Perhaps a Eurasian skylark, swooping into the night, following its companions, but slowing down at the last second and flying at a tangent just above the reach of the net. What had saved it and not others? The cruelty of life rested not only on its injustices, injuries and atrocities, but also in the randomness of it all. ‘It’s only humans that do this,’ said Kostas. ‘Animals don’t. Plants don’t. Yes, trees sometimes overshadow other trees, compete for space, water and nutrients, battle for survival ... Yes, insects eat each other. But mass murder for personal profit, that’s peculiar to our species.’


After all, the world is full of immigrants, runaways, exiles ... Encouraged, you break free and travel as far as you can, then one day you look back and realize it was coming with you all along, like a shadow. Everywhere we go, it’ll follow us, this city, this island.’


‘The world is unfair,’ said Meryem. ‘If a stone falls on an egg, it is bad for the egg; if an egg falls on a stone, it is still bad for the egg.’


Women, at least where I come from, and for personal reasons of their own, have, time and again, turned themselves into native flora. Defne, Dafne, Daphne ... Daring to reject Apollo, Daphne became a laurel. Her skin hardened into a protective bark, her arms stretched into slender branches and her hair unfurled into silky foliage while, as Ovid tells us, ‘her feet, so swift a moment ago, stuck in slow-growing roots’. Whereas Daphne was transformed into a tree in order to avoid love, I transmuted into a tree in order to hold on to love.


Last lines of book: 

"But I know and I trust that, any moment now, my beloved Kostas Kazantzakis will come out to the garden with a spade in his hand, perhaps wearing his old navy parka again, the one we bought together from a vintage shop on Portobello Road, and he will dig me out and pull me up, holding me gently in his arms, and behind his beautiful eyes, engraved in his soul, they will still be there, the remnants of an island at the far end of the Mediterranean Sea, the remains of our love.”

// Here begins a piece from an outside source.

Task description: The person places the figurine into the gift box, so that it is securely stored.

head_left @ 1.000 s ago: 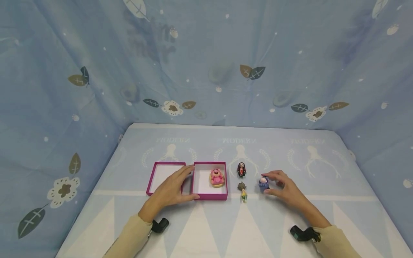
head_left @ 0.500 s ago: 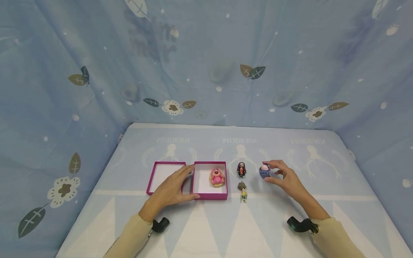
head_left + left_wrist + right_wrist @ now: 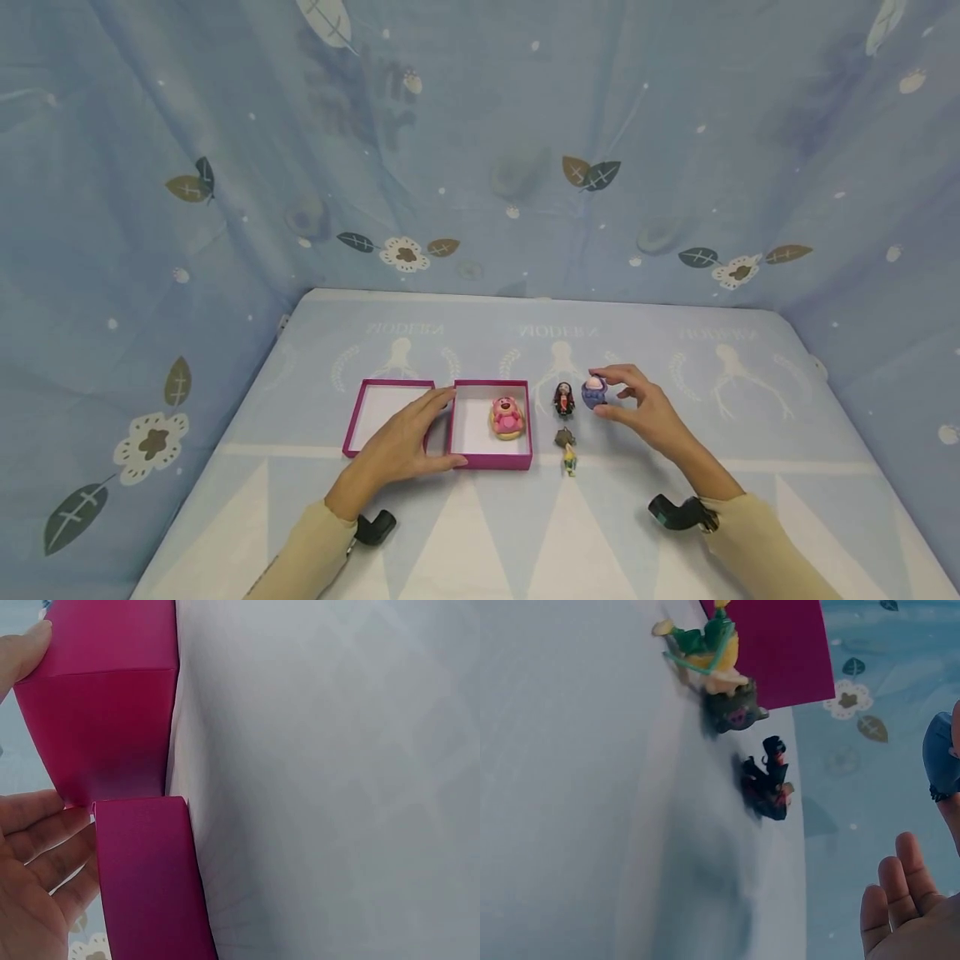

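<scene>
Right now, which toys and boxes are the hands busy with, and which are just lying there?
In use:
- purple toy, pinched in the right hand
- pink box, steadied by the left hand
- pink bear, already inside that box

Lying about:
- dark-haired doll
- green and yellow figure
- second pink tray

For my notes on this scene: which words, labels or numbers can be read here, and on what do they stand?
"MODERN": printed three times, mirrored, on the tablecloth along its far edge; letters are faint.
Magenta box, figurines and backdrop cloth: no text visible.
</scene>
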### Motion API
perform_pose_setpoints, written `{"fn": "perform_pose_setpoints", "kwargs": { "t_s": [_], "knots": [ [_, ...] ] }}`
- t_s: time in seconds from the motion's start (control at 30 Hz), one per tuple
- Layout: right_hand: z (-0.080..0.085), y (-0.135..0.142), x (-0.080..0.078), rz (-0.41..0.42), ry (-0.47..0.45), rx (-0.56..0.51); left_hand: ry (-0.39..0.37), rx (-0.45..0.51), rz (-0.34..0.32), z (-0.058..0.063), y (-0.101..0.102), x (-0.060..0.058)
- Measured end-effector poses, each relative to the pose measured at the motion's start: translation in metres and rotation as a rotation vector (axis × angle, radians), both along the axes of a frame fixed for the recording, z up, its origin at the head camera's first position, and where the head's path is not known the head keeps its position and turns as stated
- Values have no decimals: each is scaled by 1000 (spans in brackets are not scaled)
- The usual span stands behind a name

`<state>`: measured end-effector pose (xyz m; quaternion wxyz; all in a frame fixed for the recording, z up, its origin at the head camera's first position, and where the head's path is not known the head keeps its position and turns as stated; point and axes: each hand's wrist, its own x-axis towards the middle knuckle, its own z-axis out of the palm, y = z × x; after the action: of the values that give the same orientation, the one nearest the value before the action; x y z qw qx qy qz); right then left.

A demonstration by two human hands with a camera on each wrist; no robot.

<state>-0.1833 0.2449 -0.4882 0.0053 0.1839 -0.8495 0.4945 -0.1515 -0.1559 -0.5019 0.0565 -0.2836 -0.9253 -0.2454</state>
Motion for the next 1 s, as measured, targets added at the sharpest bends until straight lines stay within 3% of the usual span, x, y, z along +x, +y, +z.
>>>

The Maniac (2023) Benjamin Labatut

 I read The Maniac right after I finished Journey to the Edge of Reason. Really interesting to see two very different ways to manage historical biography. Labatut's book was fun because he discusses John Von Neumann through other people's POVs -- quite a different take on the traditional biography -- and gave me a window into the subjectivities of the historical personages. Interesting and quite au courant with contemporary polyphonic approaches to people. I also really liked the end of The Maniac -- which jumps ahead to more recent days and the story of Go, AI, and the pitting of human vs AI minds. Fascinating. I wonder about our futures.

Journey to the Edge of Reason (2021) Stephen Budiansky

Old math professor friends of ours recommended this book, and my husband, a mathematician, greatly enjoyed it and recommended it to me. Though I'm DEFINITELY not a mathematician, I found Budiansky's description of the math community in Vienna and the more general historical context of that region of Europe extremely interesting. I hadn't expected to learn about the seeds planted for the rise of anti-Semitism and the Nazis, but the historical context he describes makes it quite the next logical step (unfortunately) for the horrors that followed. Reading about Godel's own struggles with mental health I also found interesting and tragic. To have achieved so much and yet to struggle with self-worth. The problem of self-worth and how it can infect and affect the course of one's life. I can relate.